CrowdSpotters Market
Size Projections
This has been a very difficult estimation for me. The way I
have currently approached it is by taking the current crowd funding market and
it’s monetary % of US donations and then taking that % and applying it to the
REIT industries total market.
Crowdfunding:
2012: 1.6 billion spent through crowd funding
platform
Expected to double in 2013
·
In 2012 300 bill given in charity
o Crowd
funding was therefore about .5% of total charity
So taking that .5% from the crowd funding as a % of charity
we apply that number to the REIT industry’s total number.
REIT Industry:
·
670 billion in 2012
·
So taking .5% of that 670 billion
·
Which gets you $3,350,000,000.00 or 3.35 billion
This would be our initial market size expectation with it
growing hopefully on par with the growth all of crowd funding is seeing. So it would seem with few competitors
and a field that has yet to have a player establish dominance there is
currently a lot of money to be captured and spread around.
I wanted to share this base line calculations with the class
because I am hoping that it might either help someone in their conceptualization
of the size of the market and I am hoping that someone might have a better way
to size the market.
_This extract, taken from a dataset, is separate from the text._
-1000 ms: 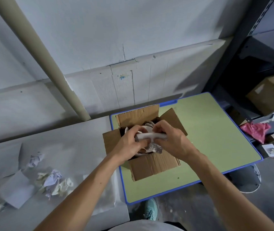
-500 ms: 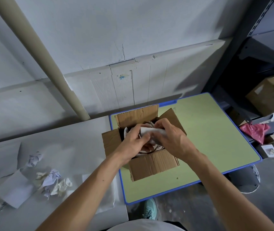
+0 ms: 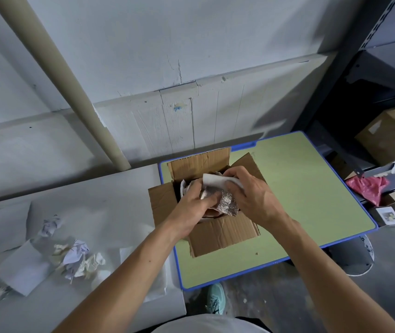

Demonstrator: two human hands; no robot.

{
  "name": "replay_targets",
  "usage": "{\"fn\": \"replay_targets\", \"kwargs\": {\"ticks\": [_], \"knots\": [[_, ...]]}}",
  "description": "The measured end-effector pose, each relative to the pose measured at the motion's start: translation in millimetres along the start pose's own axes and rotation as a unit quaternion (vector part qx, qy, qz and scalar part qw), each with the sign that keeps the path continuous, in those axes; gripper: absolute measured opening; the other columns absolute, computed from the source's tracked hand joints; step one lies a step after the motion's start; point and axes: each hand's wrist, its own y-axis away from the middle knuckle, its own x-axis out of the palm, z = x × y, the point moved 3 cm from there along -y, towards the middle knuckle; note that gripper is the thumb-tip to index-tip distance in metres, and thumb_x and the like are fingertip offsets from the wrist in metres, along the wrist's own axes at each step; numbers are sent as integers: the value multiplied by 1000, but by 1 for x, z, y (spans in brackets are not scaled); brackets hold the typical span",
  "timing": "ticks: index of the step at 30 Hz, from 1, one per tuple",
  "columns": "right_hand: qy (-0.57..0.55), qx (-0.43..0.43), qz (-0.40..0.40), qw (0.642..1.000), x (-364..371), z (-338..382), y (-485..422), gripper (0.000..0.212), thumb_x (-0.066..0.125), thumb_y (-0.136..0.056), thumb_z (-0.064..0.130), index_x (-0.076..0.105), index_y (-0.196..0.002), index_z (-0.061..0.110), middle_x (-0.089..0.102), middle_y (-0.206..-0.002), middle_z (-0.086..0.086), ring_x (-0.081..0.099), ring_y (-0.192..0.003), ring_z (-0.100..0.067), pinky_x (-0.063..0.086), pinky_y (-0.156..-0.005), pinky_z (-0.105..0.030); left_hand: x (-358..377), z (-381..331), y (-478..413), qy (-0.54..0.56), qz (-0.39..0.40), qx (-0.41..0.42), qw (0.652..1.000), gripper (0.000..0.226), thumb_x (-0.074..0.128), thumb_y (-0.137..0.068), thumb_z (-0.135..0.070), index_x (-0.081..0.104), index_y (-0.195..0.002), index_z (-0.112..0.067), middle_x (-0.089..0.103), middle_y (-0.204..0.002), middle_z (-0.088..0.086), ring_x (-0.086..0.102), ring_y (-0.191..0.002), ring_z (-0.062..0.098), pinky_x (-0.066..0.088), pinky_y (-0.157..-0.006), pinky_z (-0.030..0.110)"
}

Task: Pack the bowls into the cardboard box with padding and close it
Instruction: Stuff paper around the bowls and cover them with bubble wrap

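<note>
An open cardboard box (image 3: pixel 220 233) stands on the left part of a green table (image 3: pixel 307 195) with a blue rim, all its flaps up. Over the box's mouth both hands hold a folded pad (image 3: pixel 225 200), white foam on one side and silver foil on the other. My left hand (image 3: pixel 192 207) grips its lower left part. My right hand (image 3: pixel 251 197) grips its right side with the fingers curled over the white edge. Crumpled white paper (image 3: pixel 185 188) shows inside the box at its left. The bowls are hidden under hands and padding.
Left of the green table is a white table (image 3: pixel 110 188) with crumpled paper balls (image 3: pixel 78 258) and flat white sheets (image 3: pixel 24 269). A beige pipe (image 3: pixel 54 75) runs down the wall. Metal shelving (image 3: pixel 388 131) with boxes and a red bag (image 3: pixel 367 187) stands right.
The pad was held flat and narrow between both hands; now it is turned and unfolded downward, its silver foil side showing over the box. The hands stayed above the box.
</note>
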Motion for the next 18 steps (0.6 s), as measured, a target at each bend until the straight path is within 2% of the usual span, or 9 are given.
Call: {"fn": "replay_targets", "kwargs": {"ticks": [3, 5, 8, 10, 14, 15, 16, 17, 18], "knots": [[20, 17, -10, 1000, -4, -3, -1, 17, 54, -97, 29, 55, -113, 21, 66, -98, 7, 58, -77, -13, 46, -65, -30, -3, 0, 1, 15, -25, 0, 1000, 22, 59, -98, -23, 64, -120, -22, 71, -112, 3, 68, -105, 21, 50, -100, 51], [26, 38, -11, 999, -4, -1, -1, 19, 52, -98, 35, 56, -110, 21, 65, -90, 8, 60, -73, -17, 49, -62, -34, -6, -1, 2, -19, -51, 18, 998, 19, 60, -98, -30, 67, -113, -22, 73, -107, 3, 68, -104, 21, 48, -102, 52], [20, 63, -14, 998, -5, 1, -1, 24, 48, -99, 42, 58, -106, 21, 61, -81, 10, 61, -68, -18, 51, -61, -39, -5, -5, 4, -60, -51, 30, 996, 37, 60, -91, -51, 67, -113, -22, 72, -107, 5, 68, -103, 23, 48, -101, 53], [10, 67, -17, 998, -6, 1, -1, 28, 47, -98, 47, 58, -106, 22, 63, -84, 9, 61, -71, -17, 52, -64, -40, -3, -7, 6, -68, -57, 30, 996, 41, 56, -93, -56, 67, -111, -22, 72, -105, 6, 69, -100, 24, 50, -98, 53], [-8, 54, -10, 998, -6, 0, 0, 25, 52, -95, 48, 58, -113, 31, 65, -104, 13, 62, -87, -11, 53, -75, -38, -1, -6, 7, -74, -74, 38, 994, 34, 49, -98, -53, 71, -99, -28, 69, -105, 15, 66, -102, 30, 48, -98, 54], [-11, 47, -5, 999, -6, 0, 0, 24, 55, -94, 45, 58, -114, 33, 65, -107, 14, 62, -88, -10, 53, -76, -37, -1, -5, 7, -71, -70, 34, 994, 34, 48, -98, -53, 71, -98, -29, 70, -104, 12, 67, -102, 20, 49, -98, 50], [-13, 36, 1, 999, -6, 0, 1, 24, 58, -92, 42, 57, -115, 34, 65, -107, 15, 62, -89, -9, 53, -77, -37, 1, -6, 8, -71, -66, 31, 995, 34, 47, -100, -51, 72, -100, -28, 71, -103, 6, 65, -100, 0, 49, -97, 40], [-12, 24, 5, 1000, -7, 1, 2, 26, 61, -90, 39, 57, -116, 35, 64, -108, 16, 62, -89, -8, 53, -76, -36, 1, -7, 9, -71, -62, 29, 995, 34, 45, -102, -47, 71, -104, -26, 70, -102, -5, 57, -92, -21, 46, -95, 29], [-7, 11, 8, 1000, -8, 2, 3, 29, 64, -88, 37, 57, -117, 36, 64, -107, 16, 62, -87, -8, 54, -75, -35, 1, -6, 9, -68, -56, 27, 996, 35, 43, -103, -45, 70, -108, -24, 69, -99, -16, 50, -86, -31, 43, -94, 24]]}}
If you do please let me know.
I always feel like "office space" is the over estimated cost for start ups. Its very easy to bootstrap work space, or compete to share space in an incubator. I think you have the presentation skills and a solid enough understanding of your concept to have this opportunity. In addition, office space is one of the hardest things to cut back on. (Its also possible that you could leverage the spaces you are crowd funding as office space until the permanent tenants are found for the space.) Just a thought or two.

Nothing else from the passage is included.